### WHAT TO DO
Reproduce each line from the first in the data through the line that contains "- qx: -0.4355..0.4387" exactly; give nothing else.

### DATA SECTION
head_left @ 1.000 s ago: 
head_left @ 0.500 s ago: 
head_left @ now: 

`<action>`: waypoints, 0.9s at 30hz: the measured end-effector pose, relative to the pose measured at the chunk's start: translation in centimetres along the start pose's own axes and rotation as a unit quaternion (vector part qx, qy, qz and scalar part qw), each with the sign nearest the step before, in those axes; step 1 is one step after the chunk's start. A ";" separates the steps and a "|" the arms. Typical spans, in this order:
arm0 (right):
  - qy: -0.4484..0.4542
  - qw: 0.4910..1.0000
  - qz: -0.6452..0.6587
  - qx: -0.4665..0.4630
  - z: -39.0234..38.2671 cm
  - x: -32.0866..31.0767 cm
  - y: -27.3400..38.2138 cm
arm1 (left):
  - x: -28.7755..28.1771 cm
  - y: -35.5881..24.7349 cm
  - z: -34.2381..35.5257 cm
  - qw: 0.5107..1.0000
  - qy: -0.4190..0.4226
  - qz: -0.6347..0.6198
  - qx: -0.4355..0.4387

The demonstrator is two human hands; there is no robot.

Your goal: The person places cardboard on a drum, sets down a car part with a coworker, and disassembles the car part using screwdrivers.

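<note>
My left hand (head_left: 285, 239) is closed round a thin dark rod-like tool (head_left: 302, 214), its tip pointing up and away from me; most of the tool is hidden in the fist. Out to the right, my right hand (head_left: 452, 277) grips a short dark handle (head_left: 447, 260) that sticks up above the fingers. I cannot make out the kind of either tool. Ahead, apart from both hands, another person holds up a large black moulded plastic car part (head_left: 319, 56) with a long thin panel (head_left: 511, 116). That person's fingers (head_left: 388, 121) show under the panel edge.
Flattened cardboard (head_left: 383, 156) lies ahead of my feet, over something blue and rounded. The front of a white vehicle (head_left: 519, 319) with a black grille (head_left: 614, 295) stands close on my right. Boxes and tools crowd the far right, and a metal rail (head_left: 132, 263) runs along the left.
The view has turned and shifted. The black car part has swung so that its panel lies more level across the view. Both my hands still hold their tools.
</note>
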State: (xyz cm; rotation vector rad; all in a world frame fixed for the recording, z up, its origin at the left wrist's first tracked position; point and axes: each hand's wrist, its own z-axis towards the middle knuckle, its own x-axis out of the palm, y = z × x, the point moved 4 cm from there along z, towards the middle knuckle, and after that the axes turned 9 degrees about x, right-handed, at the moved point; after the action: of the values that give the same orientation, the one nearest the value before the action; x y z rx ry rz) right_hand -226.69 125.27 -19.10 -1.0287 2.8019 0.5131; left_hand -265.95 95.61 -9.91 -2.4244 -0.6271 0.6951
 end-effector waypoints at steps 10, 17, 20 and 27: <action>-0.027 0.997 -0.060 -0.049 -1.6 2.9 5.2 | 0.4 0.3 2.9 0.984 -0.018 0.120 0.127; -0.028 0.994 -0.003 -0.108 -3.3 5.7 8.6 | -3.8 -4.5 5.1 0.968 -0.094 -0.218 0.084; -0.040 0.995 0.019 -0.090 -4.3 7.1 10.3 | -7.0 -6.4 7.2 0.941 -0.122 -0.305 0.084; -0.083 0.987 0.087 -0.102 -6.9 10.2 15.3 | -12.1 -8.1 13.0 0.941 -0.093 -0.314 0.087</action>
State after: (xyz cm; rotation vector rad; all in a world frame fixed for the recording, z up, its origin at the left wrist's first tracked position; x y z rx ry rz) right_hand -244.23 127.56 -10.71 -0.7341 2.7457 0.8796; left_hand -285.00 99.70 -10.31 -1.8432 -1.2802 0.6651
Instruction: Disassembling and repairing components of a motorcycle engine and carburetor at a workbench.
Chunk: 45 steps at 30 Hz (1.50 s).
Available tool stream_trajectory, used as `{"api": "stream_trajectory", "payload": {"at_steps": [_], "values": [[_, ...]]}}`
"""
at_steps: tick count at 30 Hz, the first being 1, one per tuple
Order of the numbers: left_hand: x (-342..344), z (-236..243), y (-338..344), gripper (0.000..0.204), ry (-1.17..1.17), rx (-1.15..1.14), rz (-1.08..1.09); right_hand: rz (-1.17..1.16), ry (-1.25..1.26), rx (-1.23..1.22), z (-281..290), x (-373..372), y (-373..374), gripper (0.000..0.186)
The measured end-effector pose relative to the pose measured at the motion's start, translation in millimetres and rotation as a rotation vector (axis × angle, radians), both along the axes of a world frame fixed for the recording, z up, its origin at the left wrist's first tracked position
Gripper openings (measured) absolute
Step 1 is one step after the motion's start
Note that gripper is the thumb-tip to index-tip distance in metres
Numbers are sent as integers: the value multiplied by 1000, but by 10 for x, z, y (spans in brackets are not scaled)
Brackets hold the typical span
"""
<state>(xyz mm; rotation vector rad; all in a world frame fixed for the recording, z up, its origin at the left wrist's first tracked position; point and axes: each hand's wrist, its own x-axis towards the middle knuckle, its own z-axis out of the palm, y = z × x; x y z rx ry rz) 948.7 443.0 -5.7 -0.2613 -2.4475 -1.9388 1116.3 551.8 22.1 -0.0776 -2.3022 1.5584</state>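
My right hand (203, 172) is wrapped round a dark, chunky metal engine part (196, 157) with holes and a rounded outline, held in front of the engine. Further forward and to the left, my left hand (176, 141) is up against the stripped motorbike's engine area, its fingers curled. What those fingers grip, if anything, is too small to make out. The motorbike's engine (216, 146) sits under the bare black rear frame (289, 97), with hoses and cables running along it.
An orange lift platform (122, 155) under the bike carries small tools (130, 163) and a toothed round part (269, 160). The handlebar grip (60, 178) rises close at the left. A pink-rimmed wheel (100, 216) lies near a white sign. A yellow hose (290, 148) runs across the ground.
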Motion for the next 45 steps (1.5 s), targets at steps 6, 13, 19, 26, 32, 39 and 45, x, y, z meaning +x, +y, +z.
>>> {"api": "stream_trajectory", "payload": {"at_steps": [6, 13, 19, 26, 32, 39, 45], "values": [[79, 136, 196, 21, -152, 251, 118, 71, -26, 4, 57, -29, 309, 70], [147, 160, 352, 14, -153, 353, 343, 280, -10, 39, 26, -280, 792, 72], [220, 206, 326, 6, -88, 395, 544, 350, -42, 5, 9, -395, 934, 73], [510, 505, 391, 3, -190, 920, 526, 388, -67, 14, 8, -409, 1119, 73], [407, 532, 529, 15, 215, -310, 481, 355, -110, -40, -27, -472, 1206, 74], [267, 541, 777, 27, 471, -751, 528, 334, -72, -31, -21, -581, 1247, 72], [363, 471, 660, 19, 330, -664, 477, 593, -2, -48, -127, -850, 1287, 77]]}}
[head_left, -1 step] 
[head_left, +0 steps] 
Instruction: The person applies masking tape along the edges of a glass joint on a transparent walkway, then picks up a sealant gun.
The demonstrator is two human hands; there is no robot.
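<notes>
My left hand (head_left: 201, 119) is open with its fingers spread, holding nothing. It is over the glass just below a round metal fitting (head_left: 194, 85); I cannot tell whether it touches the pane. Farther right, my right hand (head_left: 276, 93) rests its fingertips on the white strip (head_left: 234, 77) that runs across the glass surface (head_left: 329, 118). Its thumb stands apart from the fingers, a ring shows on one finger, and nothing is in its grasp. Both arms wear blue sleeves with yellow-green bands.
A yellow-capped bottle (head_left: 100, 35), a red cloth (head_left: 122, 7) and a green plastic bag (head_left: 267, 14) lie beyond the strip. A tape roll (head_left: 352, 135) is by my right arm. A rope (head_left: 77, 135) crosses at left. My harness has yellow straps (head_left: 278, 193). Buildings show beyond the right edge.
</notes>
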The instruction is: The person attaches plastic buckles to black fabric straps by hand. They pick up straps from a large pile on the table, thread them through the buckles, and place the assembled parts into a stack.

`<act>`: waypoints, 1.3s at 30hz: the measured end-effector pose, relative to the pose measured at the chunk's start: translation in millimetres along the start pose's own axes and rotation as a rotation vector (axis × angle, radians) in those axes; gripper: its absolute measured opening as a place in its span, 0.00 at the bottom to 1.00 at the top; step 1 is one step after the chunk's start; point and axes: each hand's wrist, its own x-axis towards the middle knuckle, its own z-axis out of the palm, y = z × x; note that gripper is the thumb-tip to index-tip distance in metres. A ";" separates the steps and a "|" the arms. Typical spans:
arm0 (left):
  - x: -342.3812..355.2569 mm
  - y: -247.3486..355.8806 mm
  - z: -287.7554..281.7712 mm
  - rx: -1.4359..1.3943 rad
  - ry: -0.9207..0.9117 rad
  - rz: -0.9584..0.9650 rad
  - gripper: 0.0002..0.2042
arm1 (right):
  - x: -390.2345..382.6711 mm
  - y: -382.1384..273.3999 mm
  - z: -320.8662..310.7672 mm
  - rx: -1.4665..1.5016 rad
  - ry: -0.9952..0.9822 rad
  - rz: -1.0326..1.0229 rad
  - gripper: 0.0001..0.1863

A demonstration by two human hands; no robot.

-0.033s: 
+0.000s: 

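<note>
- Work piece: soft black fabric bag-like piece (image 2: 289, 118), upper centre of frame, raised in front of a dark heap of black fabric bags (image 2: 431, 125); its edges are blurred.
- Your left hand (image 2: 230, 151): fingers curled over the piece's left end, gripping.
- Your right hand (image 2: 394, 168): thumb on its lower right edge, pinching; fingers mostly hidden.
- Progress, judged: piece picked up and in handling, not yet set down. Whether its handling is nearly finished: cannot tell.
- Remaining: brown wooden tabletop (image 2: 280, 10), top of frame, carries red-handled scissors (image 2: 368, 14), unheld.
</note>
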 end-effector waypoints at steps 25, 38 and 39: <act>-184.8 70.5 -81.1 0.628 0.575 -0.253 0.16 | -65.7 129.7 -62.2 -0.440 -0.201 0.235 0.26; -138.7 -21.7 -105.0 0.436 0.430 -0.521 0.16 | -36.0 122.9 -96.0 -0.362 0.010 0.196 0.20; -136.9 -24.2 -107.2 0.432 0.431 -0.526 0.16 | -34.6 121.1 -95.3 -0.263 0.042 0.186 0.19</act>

### TASK RESPONSE
head_left @ 1.000 s ago: 
head_left @ 0.500 s ago: 
head_left @ now: 

`<action>`: waypoints, 0.9s at 30hz: the measured end-effector pose, relative to the pose measured at the chunk's start: translation in centimetres along the start pose's own axes and rotation as a unit quaternion (vector part qx, qy, qz and scalar part qw), each with the sign nearest the step before, in those axes; step 1 is one step after the chunk's start. A ";" separates the steps and a "|" the arms. Typical spans, in this order:
arm0 (right):
  - qy: -0.4484..0.4542
  - qw: 0.4910..1.0000
  - qz: -0.6452..0.6587
  - qx: -0.4665..0.4630
  - z: -39.0234..38.2671 cm
  - x: -32.0866..31.0767 cm
  - y: -27.3400..38.2138 cm
arm1 (left):
  - x: -28.7755..28.1771 cm
  - y: -35.5881..24.7349 cm
  - z: -34.2381..35.5257 cm
  - qw: 0.5107..1.0000
  - qy: -0.4190..0.4226
  - qz: -0.6347..0.6198
  - qx: -0.4355..0.4387

The required output has been given.